◆ ACTIVITY
In the material below, find each line that contains the word "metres" and copy it.

◆ DATA BELOW
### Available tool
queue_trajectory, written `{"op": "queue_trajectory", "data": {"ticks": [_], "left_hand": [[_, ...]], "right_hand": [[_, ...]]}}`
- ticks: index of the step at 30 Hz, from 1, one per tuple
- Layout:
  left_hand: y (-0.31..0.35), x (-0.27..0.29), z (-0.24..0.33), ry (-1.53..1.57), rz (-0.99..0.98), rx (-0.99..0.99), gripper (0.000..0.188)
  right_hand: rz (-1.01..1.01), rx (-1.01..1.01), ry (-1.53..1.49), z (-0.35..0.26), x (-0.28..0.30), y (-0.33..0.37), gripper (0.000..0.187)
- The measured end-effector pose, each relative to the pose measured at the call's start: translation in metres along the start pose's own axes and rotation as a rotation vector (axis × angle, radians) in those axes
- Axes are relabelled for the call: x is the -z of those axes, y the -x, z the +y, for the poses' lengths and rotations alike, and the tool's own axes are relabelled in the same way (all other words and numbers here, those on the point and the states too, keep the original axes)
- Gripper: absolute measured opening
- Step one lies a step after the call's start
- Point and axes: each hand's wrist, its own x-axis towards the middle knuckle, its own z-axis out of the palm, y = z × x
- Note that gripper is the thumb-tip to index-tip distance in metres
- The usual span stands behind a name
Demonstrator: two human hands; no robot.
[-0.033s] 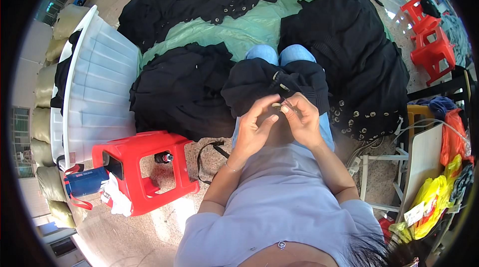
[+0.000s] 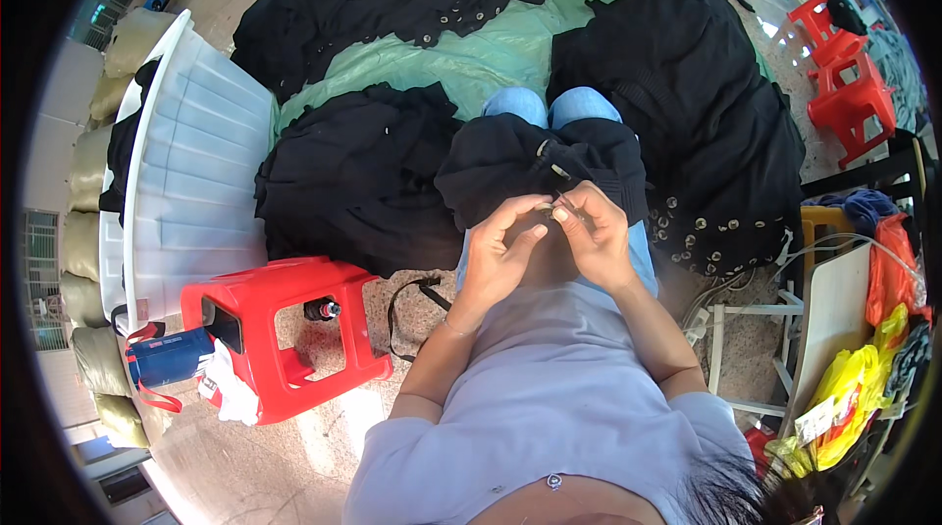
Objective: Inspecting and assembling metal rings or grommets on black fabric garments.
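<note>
Two hands meet at the centre of the frame over a black garment (image 2: 540, 167) bunched on the lap. My left hand (image 2: 496, 255) and my right hand (image 2: 594, 236) are drawn together, fingertips pinched on a small pale piece at the garment's edge; I cannot tell whether it is a stud, a button or a tool tip.

My worry is that the tiny piece slips from the pinch and drops into the dark folds, where it would be hard to find. Loose cloth could also slide off the knees, since nothing pins it.

Counting: four heaps of black studded garments lie on the green sheet (image 2: 461, 64) across the upper frame. One white plastic tub (image 2: 186, 172) stands at the left. One red stool (image 2: 285, 329) sits at lower left, with two more red stools (image 2: 844, 74) at upper right. One blue-and-red bag (image 2: 167, 358) lies beside the near stool.
</note>
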Motion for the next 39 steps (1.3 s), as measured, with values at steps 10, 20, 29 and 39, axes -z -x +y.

◆ TASK RESULT
- The measured end-effector pose, each relative to the pose measured at the call's start: translation in metres along the start pose's own axes and rotation as a rotation vector (axis × angle, radians) in those axes
- Note that gripper is the thumb-tip to index-tip distance in metres

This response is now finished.